→ **EXERCISE**:
Report the count of lines containing the word "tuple" in these records, with no other text.

→ **RECORD EXCERPTS**:
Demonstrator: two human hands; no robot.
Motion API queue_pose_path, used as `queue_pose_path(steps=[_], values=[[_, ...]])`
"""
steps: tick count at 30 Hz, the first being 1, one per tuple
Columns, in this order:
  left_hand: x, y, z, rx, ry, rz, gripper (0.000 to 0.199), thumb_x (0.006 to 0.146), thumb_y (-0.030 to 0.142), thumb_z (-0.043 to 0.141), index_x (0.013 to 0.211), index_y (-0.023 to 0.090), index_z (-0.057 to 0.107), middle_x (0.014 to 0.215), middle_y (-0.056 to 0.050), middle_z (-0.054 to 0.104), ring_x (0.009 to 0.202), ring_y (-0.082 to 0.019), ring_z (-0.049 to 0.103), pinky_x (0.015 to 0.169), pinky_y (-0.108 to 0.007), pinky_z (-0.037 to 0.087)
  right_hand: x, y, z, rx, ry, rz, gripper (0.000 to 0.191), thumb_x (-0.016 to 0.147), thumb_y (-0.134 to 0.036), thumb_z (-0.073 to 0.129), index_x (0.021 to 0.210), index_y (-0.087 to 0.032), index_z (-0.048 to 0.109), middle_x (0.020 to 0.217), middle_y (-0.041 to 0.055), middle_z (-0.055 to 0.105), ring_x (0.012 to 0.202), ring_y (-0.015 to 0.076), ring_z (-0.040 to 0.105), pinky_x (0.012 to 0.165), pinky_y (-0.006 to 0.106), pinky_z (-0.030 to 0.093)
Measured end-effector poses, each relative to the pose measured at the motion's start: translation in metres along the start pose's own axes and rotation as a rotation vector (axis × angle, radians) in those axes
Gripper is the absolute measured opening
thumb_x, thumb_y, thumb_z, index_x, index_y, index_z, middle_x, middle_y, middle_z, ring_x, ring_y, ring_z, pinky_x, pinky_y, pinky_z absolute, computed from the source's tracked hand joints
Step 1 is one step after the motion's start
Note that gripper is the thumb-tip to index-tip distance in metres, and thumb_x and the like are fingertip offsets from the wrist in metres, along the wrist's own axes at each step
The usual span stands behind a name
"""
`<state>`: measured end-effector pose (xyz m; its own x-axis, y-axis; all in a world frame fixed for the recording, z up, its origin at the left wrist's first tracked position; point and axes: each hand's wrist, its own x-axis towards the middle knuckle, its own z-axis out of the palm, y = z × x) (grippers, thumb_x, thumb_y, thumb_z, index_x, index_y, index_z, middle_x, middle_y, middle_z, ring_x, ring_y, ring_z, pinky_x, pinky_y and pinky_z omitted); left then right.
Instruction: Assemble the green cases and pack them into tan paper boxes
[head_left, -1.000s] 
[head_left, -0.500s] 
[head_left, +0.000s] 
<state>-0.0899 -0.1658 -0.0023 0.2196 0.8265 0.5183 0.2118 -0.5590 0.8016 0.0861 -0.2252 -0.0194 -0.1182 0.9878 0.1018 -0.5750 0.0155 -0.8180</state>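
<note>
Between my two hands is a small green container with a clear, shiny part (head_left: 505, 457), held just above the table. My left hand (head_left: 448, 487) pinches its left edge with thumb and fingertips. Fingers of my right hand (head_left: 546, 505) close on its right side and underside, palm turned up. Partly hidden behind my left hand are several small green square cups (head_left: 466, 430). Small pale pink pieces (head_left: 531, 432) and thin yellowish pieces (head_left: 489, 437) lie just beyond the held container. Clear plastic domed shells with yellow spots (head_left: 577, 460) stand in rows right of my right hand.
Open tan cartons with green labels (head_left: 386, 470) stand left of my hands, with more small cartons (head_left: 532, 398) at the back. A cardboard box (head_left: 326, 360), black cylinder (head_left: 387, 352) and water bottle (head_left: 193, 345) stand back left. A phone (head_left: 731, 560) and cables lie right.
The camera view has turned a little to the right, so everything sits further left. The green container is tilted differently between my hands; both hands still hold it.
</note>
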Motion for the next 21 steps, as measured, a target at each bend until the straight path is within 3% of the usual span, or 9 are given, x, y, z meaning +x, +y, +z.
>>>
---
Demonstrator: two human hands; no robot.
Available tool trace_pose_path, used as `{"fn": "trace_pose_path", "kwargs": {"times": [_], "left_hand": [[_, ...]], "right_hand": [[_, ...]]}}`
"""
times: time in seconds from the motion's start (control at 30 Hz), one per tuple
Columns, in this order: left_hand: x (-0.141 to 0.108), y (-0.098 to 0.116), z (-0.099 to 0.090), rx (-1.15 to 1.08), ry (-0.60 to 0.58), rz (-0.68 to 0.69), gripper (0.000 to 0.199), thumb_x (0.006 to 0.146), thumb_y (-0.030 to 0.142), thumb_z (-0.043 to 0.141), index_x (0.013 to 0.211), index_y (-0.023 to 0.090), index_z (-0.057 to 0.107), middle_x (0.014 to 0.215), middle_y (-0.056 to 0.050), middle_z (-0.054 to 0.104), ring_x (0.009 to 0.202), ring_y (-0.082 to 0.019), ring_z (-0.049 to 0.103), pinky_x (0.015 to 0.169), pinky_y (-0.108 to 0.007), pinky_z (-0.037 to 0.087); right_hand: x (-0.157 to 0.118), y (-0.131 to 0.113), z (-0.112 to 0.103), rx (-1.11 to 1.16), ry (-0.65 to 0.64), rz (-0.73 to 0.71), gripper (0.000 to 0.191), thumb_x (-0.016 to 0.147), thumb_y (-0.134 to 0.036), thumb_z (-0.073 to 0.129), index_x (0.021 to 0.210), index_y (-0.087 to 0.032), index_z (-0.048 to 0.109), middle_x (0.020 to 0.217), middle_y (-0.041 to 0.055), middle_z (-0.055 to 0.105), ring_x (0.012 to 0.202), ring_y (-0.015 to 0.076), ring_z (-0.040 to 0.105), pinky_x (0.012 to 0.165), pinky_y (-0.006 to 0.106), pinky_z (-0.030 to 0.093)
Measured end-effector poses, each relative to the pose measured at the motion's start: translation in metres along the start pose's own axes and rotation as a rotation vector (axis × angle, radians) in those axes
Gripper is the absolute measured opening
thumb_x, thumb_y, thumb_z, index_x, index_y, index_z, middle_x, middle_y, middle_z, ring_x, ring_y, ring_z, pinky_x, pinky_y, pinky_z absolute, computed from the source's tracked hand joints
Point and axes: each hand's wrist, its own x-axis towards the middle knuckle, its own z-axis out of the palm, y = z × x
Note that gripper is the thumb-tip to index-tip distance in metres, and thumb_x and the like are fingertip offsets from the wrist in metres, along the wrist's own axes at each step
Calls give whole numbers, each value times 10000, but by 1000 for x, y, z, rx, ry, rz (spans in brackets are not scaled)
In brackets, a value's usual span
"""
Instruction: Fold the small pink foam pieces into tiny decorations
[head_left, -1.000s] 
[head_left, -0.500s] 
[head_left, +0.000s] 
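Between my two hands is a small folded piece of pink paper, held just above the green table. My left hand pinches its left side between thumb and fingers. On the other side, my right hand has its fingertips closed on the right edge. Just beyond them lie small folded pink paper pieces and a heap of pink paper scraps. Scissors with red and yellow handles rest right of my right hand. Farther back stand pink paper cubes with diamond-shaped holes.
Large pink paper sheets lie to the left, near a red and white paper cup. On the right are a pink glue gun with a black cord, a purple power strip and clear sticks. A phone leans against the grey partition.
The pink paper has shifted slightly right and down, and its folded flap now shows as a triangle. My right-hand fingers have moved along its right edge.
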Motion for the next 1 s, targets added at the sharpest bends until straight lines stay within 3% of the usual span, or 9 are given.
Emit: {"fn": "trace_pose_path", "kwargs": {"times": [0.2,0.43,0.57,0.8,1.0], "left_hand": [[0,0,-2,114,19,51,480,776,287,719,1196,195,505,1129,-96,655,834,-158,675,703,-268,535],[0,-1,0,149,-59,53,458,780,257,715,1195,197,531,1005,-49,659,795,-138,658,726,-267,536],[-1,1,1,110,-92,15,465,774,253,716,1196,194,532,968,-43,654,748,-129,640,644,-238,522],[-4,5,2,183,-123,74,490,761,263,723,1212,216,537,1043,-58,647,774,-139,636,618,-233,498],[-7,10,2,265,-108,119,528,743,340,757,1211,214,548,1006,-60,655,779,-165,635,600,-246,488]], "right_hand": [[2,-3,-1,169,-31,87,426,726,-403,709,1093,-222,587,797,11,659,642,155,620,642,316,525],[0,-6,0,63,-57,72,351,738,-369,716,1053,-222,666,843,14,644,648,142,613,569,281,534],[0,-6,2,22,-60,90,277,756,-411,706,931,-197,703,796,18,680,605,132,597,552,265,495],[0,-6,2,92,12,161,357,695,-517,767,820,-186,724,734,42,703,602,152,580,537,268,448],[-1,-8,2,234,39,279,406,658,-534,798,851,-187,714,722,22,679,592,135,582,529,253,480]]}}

→ **TASK OUTPUT**:
2